The company’s already terminal share price took another 43% dive on the news. Its shares were changing hands at $0.37 when the market closed Friday afternoon.

At the end of April, SCO was given six months to bring its share price back up above $1, the cut-off under which it has languished since March 13, or get kicked off the Nasdaq stock exchange.

The market now values SCO at just $7.9m, a little over half of its cash balance at the end of its April quarter.

Ironically, one of SCO’s biggest creditors may end up being Novell, the Linux company SCO unsuccessfully sued over intellectual property relating to the operating system.

A US judge ruled last month that Novell is entitled to a slice of the $25.9m license fees Microsoft and Sun paid SCO for use of intellectual property SCO claimed to own.

Judge Dale Kimball decided that Novell, instead, is the rightful owner of the Unix System V copyrights that SCO had asserted it owned and licensed under its SCOsource program.

SCO has appealed this decision, saying the Sun and Microsoft deals related to different technology. Kimball last week denied its request to fast-track this appeal.

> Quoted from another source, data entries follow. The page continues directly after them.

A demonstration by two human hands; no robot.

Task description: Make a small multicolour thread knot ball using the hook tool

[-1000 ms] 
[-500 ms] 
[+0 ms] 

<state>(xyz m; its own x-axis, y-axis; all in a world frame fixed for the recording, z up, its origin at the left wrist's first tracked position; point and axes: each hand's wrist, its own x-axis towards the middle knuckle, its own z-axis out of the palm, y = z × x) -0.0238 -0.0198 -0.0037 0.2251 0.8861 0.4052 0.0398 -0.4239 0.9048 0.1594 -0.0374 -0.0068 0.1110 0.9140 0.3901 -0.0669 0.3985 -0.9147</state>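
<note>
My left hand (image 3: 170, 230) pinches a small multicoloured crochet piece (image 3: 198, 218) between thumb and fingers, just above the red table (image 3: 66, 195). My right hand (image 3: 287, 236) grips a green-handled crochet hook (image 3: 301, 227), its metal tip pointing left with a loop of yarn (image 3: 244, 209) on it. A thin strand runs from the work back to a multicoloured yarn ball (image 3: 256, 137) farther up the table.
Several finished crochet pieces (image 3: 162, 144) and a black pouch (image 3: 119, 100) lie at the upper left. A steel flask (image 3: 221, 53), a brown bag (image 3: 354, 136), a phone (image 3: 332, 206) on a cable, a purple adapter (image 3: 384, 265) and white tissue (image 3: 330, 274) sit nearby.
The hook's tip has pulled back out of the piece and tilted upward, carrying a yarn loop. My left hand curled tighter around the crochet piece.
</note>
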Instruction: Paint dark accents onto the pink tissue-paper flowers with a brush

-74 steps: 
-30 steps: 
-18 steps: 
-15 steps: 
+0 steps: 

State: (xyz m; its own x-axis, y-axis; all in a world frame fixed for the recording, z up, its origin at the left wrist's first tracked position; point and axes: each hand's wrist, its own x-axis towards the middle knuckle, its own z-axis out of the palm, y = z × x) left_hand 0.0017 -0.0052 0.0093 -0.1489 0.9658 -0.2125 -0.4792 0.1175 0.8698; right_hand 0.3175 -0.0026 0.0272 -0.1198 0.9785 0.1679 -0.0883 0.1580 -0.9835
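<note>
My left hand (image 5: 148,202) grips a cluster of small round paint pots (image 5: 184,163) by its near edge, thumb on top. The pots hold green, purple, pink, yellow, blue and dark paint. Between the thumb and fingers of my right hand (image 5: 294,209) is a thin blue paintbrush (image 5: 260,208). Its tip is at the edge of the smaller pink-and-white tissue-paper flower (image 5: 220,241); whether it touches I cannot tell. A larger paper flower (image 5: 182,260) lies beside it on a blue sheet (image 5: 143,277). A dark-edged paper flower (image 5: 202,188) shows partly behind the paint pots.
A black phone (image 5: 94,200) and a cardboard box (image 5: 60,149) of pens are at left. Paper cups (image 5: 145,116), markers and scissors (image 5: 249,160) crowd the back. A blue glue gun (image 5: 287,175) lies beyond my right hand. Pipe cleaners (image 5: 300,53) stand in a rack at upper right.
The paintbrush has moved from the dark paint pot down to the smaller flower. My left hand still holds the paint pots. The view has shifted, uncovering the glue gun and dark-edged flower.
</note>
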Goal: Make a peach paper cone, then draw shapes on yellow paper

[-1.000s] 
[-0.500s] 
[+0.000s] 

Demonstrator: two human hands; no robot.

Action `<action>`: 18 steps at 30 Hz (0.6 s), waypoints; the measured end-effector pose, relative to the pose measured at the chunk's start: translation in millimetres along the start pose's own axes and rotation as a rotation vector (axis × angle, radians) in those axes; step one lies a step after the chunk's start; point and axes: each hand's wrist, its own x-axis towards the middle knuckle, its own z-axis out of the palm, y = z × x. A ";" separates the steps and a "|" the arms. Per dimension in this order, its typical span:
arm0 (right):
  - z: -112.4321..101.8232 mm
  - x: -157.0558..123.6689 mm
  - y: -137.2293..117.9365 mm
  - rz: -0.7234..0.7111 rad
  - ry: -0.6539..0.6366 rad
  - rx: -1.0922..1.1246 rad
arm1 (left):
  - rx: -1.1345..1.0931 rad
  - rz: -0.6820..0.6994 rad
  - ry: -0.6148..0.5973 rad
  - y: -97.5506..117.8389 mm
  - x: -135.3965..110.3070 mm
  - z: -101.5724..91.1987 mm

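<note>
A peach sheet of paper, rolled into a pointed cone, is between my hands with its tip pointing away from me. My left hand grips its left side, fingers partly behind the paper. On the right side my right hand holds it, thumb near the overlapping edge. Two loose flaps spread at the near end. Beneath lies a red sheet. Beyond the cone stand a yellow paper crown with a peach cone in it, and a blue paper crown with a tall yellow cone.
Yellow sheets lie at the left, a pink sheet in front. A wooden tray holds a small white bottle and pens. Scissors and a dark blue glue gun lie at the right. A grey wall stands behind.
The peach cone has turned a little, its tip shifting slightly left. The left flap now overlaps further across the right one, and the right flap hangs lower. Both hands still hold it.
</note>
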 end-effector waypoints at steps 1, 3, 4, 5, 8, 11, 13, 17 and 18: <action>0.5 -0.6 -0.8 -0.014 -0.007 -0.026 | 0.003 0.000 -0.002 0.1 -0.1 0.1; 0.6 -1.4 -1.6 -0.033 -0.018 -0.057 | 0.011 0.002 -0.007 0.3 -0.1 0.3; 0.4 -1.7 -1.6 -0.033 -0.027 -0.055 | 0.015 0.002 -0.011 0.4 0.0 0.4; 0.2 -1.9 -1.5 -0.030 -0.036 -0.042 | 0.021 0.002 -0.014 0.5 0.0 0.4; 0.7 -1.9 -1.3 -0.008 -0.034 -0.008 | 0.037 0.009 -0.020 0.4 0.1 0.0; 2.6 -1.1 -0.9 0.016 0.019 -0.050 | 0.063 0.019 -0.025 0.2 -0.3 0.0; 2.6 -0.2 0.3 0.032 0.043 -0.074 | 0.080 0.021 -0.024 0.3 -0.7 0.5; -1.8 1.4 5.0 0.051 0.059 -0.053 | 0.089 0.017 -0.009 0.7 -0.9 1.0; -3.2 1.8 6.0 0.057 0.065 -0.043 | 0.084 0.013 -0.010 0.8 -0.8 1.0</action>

Payment of fees to Novell, amount to be determined at trial, would be difficult. SCO’s April 30 balance sheet shows just $18.9m in assets, just $13.2m of which was in cash or equivalents.

Kimball’s pre-trial ruling last month essentially dashed SCO’s hopes of winning against Novell, and has undermined its case against IBM — terminally, according to IBM.

Despite SCO’s problems, the company insisted Friday that its customers can count on its continued support while it undergoes Chapter 11 restructuring.

We want to assure our customers and partners that they can continue to rely on SCO products, support and services for their business critical operations, said SCO CEO Darl McBride.